■ PROBLEM TO SOLVE
Lines from the start of the data through the line containing "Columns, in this" must be given again exactly. Leave the others out.

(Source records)

--------------------------------

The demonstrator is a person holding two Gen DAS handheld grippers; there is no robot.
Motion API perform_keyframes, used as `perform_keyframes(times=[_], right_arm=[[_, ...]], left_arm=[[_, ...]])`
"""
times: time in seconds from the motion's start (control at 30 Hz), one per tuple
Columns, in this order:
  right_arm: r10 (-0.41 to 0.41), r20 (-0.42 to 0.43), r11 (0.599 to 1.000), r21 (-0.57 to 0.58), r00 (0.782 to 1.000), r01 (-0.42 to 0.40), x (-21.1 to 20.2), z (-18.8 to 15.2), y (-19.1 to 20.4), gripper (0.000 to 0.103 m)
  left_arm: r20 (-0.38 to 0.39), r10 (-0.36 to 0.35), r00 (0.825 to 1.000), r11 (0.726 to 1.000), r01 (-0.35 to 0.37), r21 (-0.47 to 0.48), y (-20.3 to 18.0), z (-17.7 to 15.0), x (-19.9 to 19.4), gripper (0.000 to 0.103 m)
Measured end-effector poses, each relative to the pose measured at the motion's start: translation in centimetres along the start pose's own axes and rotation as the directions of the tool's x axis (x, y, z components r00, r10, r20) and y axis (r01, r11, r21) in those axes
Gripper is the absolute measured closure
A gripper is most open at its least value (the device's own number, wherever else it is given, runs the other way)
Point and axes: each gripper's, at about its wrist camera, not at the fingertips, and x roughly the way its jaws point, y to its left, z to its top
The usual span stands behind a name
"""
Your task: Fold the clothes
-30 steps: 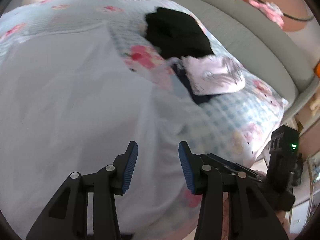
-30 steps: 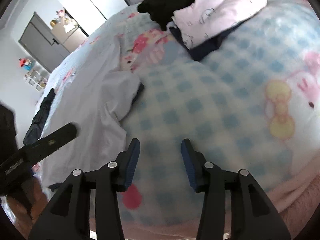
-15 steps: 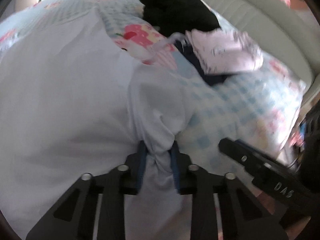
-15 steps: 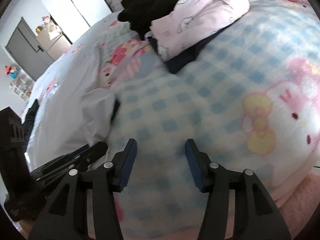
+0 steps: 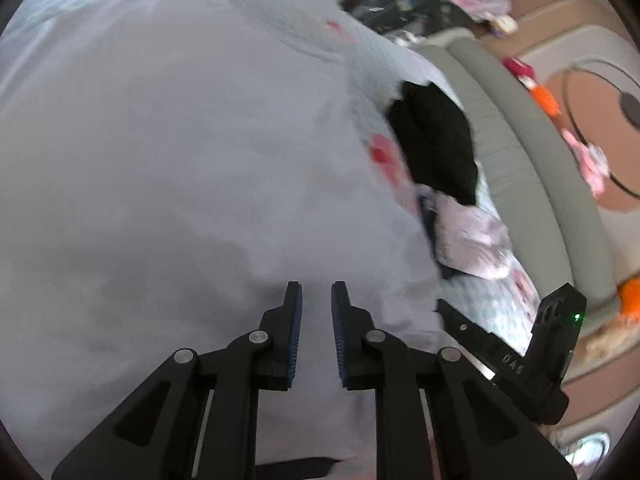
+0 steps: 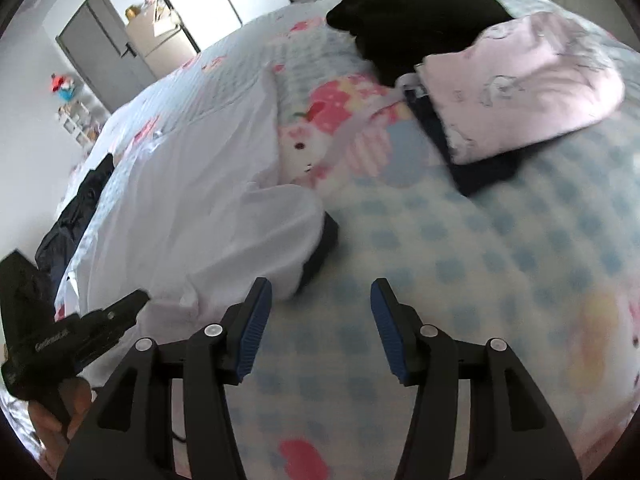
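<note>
A white garment (image 5: 180, 160) lies spread over the bed, and its bunched sleeve (image 6: 280, 220) ends on the blue-checked blanket (image 6: 460, 280). My left gripper (image 5: 316, 292) is shut on the white fabric, which fills the narrow gap between its blue pads. It shows at the left edge of the right wrist view, its fingers (image 6: 128, 304) over the garment's near edge. My right gripper (image 6: 320, 292) stands open above the blanket with nothing between its fingers, and the sleeve end is just beyond its left finger.
A black garment (image 6: 416, 12) and a folded pink one (image 6: 520, 80) on a navy piece (image 6: 480, 176) lie at the far right of the bed. Dark clothes (image 6: 80, 208) are heaped at the left. The grey bed frame (image 5: 520, 160) borders a floor with toys (image 5: 584, 156).
The left gripper closed on the white cloth, then swung sideways and rolled, so the garment now fills its view. The right gripper opened wider and moved towards the sleeve end.
</note>
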Motion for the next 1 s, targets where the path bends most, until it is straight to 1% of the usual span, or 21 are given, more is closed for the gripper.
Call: perform_keyframes(times=[0.07, 0.1, 0.13, 0.17, 0.2, 0.23, 0.27, 0.33, 0.4, 0.43, 0.47, 0.53, 0.6, 0.63, 0.67, 0.7, 0.73, 0.8, 0.87, 0.93, 1.0], right_arm=[[0.019, -0.025, 1.000, 0.009, 1.000, -0.019, 1.2, -0.1, 0.3, 0.050], [0.016, -0.013, 1.000, 0.025, 1.000, -0.016, 1.3, -0.4, 0.1, 0.050], [0.012, -0.002, 0.999, 0.042, 1.000, -0.012, 1.5, -0.7, -0.1, 0.050], [0.008, 0.009, 0.998, 0.059, 1.000, -0.009, 1.6, -1.1, -0.3, 0.050], [0.007, 0.015, 0.996, 0.093, 1.000, -0.009, 1.4, -1.4, -0.9, 0.050], [0.013, 0.027, 0.993, 0.119, 1.000, -0.016, 1.0, -1.5, -1.4, 0.050], [0.018, 0.038, 0.989, 0.144, 0.999, -0.023, 0.6, -1.5, -2.0, 0.050], [-0.031, 0.050, 0.985, 0.171, 0.998, 0.022, -0.1, -1.3, -3.0, 0.050], [-0.088, 0.039, 0.979, 0.190, 0.995, 0.079, -0.6, -0.9, -3.9, 0.050], [-0.059, 0.028, 0.982, 0.179, 0.998, 0.053, -0.7, -0.9, -4.1, 0.050], [-0.030, 0.016, 0.986, 0.167, 0.999, 0.027, -0.8, -0.8, -4.2, 0.050], [0.067, -0.050, 0.994, 0.095, 0.997, -0.062, 0.1, -0.9, -3.5, 0.050], [0.119, -0.092, 0.992, 0.051, 0.989, -0.114, 1.3, -1.3, -2.4, 0.047], [0.116, -0.102, 0.993, 0.036, 0.988, -0.113, 1.8, -1.3, -2.0, 0.047], [0.100, -0.103, 0.995, 0.022, 0.990, -0.098, 2.2, -1.3, -1.7, 0.047], [0.076, -0.095, 0.997, 0.013, 0.993, -0.075, 2.6, -1.1, -1.4, 0.047], [0.076, -0.084, 0.997, 0.018, 0.994, -0.075, 2.8, -0.8, -1.4, 0.047], [0.092, -0.055, 0.995, 0.045, 0.994, -0.090, 2.9, -0.2, -1.7, 0.047], [0.127, -0.023, 0.989, 0.085, 0.992, -0.125, 3.0, 0.5, -2.2, 0.047], [0.156, -0.002, 0.980, 0.124, 0.988, -0.155, 3.1, 0.8, -2.8, 0.047], [0.166, 0.006, 0.976, 0.142, 0.986, -0.165, 2.8, 0.7, -3.1, 0.047]], left_arm=[[-0.007, 0.010, 1.000, 1.000, -0.010, 0.008, 0.1, -0.1, -0.2, 0.086], [-0.006, 0.002, 1.000, 0.999, -0.002, 0.035, -0.4, -0.2, -0.3, 0.085], [-0.002, -0.010, 1.000, 0.997, 0.010, 0.078, -1.2, -0.4, -0.6, 0.076], [-0.003, -0.017, 1.000, 0.992, 0.017, 0.128, -2.3, -0.6, -0.7, 0.054], [-0.007, -0.018, 1.000, 0.983, 0.019, 0.183, -3.6, -0.7, -0.7, 0.044], [-0.008, -0.021, 1.000, 0.972, 0.022, 0.235, -4.9, -0.8, -0.5, 0.041], [-0.008, -0.027, 1.000, 0.958, 0.028, 0.287, -6.2, -0.9, -0.2, 0.041], [-0.011, -0.019, 1.000, 0.928, 0.022, 0.371, -8.4, -0.9, 1.0, 0.041], [-0.024, 0.042, 0.999, 0.901, -0.027, 0.432, -9.7, -0.7, 3.0, 0.041], [-0.037, 0.083, 0.996, 0.890, -0.058, 0.453, -9.9, -0.7, 4.0, 0.048], [-0.054, 0.122, 0.991, 0.883, -0.083, 0.462, -9.9, -0.9, 5.0, 0.062], [-0.085, 0.180, 0.980, 0.877, -0.121, 0.465, -9.5, -1.4, 6.6, 0.071], [-0.088, 0.176, 0.980, 0.889, -0.120, 0.441, -8.9, -1.9, 6.6, 0.074], [-0.093, 0.157, 0.983, 0.903, -0.105, 0.416, -8.7, -2.0, 6.3, 0.077], [-0.101, 0.126, 0.987, 0.917, -0.077, 0.391, -8.6, -2.0, 5.8, 0.080], [-0.112, 0.084, 0.990, 0.930, -0.038, 0.366, -8.7, -2.2, 5.3, 0.080], [-0.126, 0.046, 0.991, 0.938, 0.001, 0.348, -8.8, -2.4, 4.9, 0.080], [-0.164, -0.013, 0.986, 0.943, 0.067, 0.325, -9.4, -2.8, 4.6, 0.080], [-0.211, -0.042, 0.976, 0.947, 0.107, 0.304, -10.0, -3.3, 5.2, 0.080], [-0.249, -0.055, 0.967, 0.954, 0.125, 0.273, -9.9, -4.0, 6.0, 0.080], [-0.260, -0.048, 0.964, 0.962, 0.115, 0.248, -9.6, -4.6, 6.4, 0.079]])
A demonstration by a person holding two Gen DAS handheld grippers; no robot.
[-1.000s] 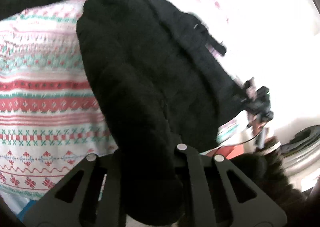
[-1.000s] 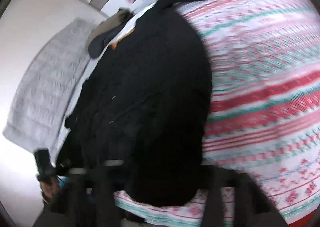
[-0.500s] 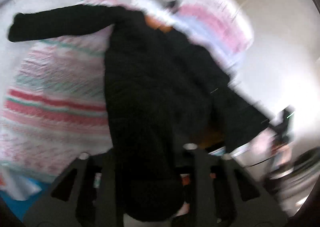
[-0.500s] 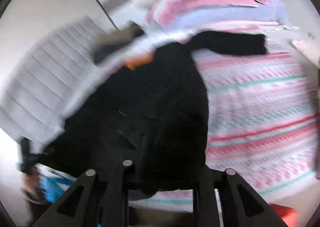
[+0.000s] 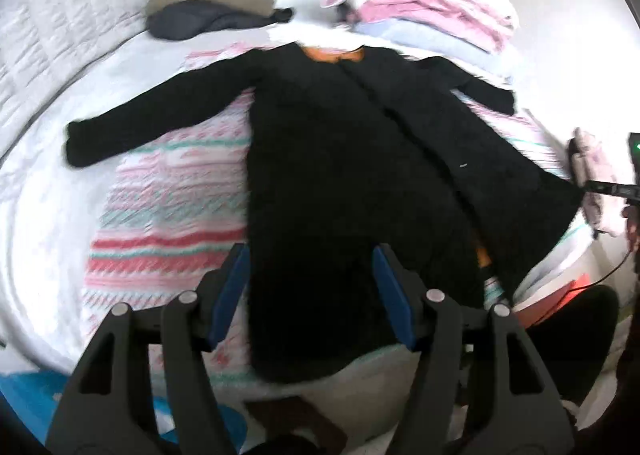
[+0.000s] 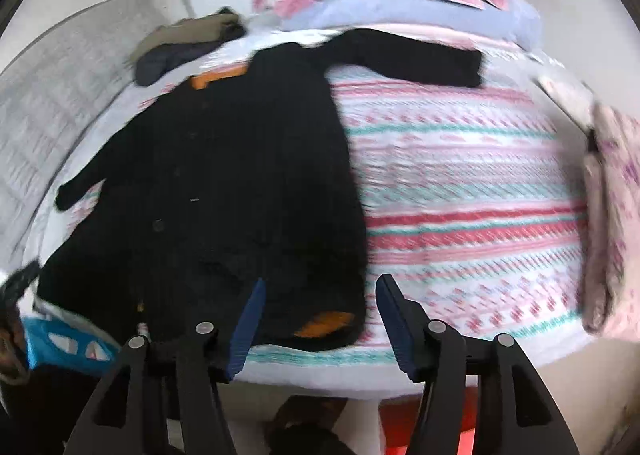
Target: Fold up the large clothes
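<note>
Both grippers raised above a black coat (image 5: 344, 159) spread flat on the patterned bedspread (image 6: 460, 191).

The left gripper (image 5: 312, 295) and right gripper (image 6: 320, 315) angle steeply downward over the coat's hem; their jaws have just been opening and stand spread, with nothing pinched between the blue pads (image 5: 230, 295).
</note>
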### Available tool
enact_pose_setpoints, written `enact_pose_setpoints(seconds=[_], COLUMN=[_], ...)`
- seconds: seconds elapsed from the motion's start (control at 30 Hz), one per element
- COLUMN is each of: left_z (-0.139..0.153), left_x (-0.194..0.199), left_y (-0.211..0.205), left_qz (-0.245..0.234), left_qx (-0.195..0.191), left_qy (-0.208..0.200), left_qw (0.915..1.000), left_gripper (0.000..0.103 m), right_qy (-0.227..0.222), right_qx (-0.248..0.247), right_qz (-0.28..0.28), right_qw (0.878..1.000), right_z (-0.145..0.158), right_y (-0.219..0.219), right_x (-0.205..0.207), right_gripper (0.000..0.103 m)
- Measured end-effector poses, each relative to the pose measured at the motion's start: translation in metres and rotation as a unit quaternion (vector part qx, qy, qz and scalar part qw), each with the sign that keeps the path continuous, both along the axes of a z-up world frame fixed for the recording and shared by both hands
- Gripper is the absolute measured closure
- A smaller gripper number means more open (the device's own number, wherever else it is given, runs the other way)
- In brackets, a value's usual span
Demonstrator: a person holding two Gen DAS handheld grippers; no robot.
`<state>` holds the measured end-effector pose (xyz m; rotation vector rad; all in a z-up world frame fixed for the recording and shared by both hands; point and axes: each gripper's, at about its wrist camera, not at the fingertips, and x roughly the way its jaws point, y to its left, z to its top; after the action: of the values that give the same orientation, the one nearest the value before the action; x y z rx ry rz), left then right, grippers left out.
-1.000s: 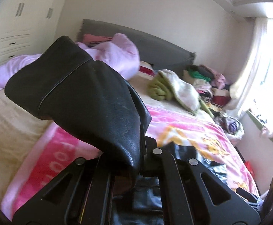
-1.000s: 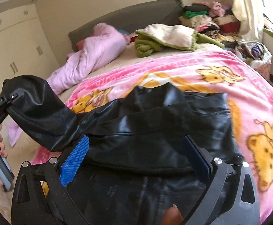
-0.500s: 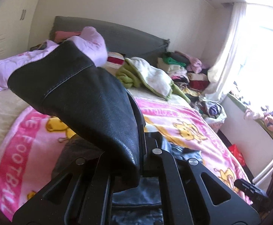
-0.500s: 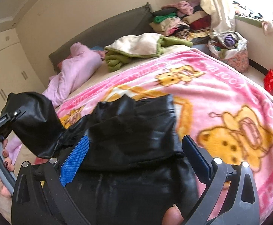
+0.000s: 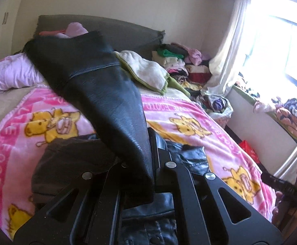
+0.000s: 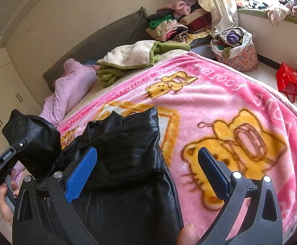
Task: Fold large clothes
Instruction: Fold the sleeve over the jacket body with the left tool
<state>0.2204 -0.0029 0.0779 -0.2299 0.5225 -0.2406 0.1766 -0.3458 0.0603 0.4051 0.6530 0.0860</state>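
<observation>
Pinching the sleeve (image 5: pixel 107 102) tight in the left gripper (image 5: pixel 146 175), fingers pressed together on the black leather; carrying it rightward across the frame, off the pillow side and over the jacket (image 6: pixel 128 153) lying lower centre on the pink blanket (image 6: pixel 219 102). Holding the right gripper (image 6: pixel 146 175) spread and empty above the jacket's edge. Folding the sleeve inward, apparently midway

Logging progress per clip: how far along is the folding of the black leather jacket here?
Early-to-middle. Done: the black leather jacket lies on the pink blanket, partly doubled over. In hand: the left tool is shut on a sleeve, lifted above the body. Left: laying that sleeve down and the final folds; the right tool is open, holding nothing.
</observation>
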Motion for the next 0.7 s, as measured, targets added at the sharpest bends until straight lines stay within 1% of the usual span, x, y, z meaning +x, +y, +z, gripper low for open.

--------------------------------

■ RESPONSE BELOW
The demonstrator is a person holding two Gen DAS handheld grippers; there is no robot.
Motion API perform_keyframes, used as `perform_keyframes(times=[_], right_arm=[[_, ...]], left_arm=[[_, ...]])`
"""
times: time in seconds from the motion's start (control at 30 Hz), one per tuple
Columns, in this order:

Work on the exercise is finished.